_Directions for this task_.
Up to and including the line that contains "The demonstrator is", write out each line of the material from its first line, exactly.

_Given data_.
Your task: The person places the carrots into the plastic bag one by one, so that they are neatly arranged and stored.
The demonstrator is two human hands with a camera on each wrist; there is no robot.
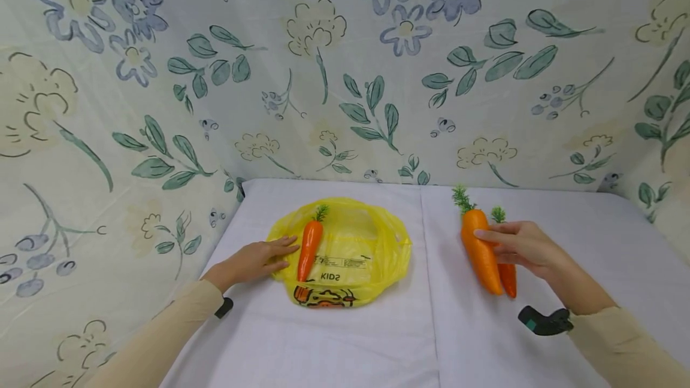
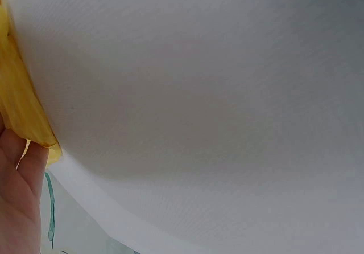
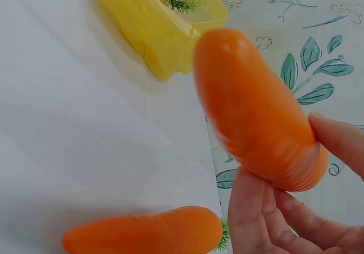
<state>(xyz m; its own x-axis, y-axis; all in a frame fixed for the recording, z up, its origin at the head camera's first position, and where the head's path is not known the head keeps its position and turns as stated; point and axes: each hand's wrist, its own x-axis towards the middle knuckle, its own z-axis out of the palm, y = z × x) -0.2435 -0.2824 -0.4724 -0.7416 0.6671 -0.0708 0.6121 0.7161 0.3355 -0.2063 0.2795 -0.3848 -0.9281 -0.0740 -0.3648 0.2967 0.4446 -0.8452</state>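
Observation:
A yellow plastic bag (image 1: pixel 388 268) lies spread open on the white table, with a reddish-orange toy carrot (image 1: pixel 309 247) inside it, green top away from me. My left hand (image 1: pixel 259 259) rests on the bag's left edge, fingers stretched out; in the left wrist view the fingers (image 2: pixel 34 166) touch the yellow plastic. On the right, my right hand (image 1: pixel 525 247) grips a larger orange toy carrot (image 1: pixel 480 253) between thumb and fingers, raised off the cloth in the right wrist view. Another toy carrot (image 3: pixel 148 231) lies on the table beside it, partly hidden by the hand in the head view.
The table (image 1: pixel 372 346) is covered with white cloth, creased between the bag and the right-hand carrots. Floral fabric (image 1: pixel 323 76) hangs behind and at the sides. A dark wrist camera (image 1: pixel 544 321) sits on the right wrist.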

_Response to the exercise_.
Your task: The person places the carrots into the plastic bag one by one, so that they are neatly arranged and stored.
The demonstrator is two human hands with a camera on each wrist; there is no robot.

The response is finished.